Parallel preprocessing

July 24, 2018

Using multiple processes to construct train batches may significantly reduce total training time of your network. Basically, if you are using GPU for training, you can reduce additional batch construction time almost to zero. This is achieved through pipelining of computations: while GPU crunches numbers, CPU makes preprocessing. Python multiprocessing module allows us to implement such pipelining as elegant as it is possible in the language with GIL.

PyTorch DataLoader class, for example, also uses multiprocessing in it’s internals. Unfortunately DataLoader suffers lack of flexibility. It’s impossible to create batch with any complex structure within standard DataLoader class. So it should be useful to be able to apply raw multiprocessing.

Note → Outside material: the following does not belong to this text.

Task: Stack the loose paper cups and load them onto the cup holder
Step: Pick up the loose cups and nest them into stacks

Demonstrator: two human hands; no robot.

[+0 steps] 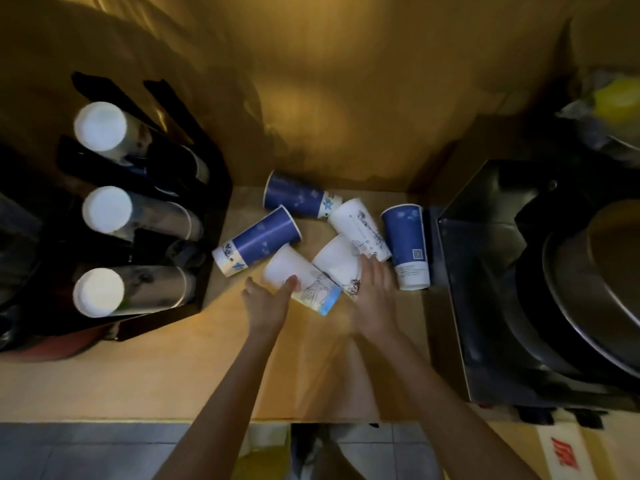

multiprocessing gives us a set of useful APIs to distribute computations among several processes. Processes does not share memory with each other, so data is transmitted via inter-process communication protocols. For example in linux-like operation systems multiprocessing uses pipes. Such organization leads to some pitfalls that I am going to tell you.

map vs imap

Methods map and imap may be used to apply preprocessing to batches. Both of them take processing function and iterable as argument. The difference is that imap is lazy. It will return processed elements as soon as they are ready. In this case all processed batched should not be stored in RAM simultaneously. For training NN you should always prefer imap:

def process(batch_reader):
    with Pool(threads) as pool:
        for batch in pool.imap(foo, batch_reader):
            ....
            yield batch
            ....

Serialization

Other pitfall is associated with the need to transfer objects via pipes. In addition to the processing results, multiprocessing will also serialize transformation object if it is used like this: pool.imap(transformer.foo, batch_reader). transformer will be serialized and send to subprocess. It may lead to some problems if transformer object has large properties. In this case it may be better to store large properties as singleton class variables:

class Transformer():
    large_dictinary = None

    def __init__(self, large_dictinary, **kwargs):
        self.__class__.large_dictinary = large_dictinary

    def foo(self, x):
        ....
        y = self.large_dictinary[x]
        ....

Another difficulty that you may encounter is if the preprocessor is faster than GPU learning. In this case unprocessed batches accumulate in memory. If your memory is not to large enough you will get Out-of-Memory error. One way to solve this problem is to limit batch preprocessing until GPU learning is done. Semaphore is perfect solution for this task:

def batch_reader(semaphore):
    for batch in source:
        semaphore.acquire()
        yield batch


def process(x):
    return x + 1


def pooling():
    with Pool(threads) as pool:
        semaphore = Semaphore(limit)
        for x in pool.imap(plus, batch_reader(semaphore)):
            yield x
            semaphore.release()


for x in pooling():
    learn_gpu(x)

Semaphore has internal counter syncronized across all working processes. It’s logic will block execution if some process tries to increase counet value above limit with semaphore.acquire()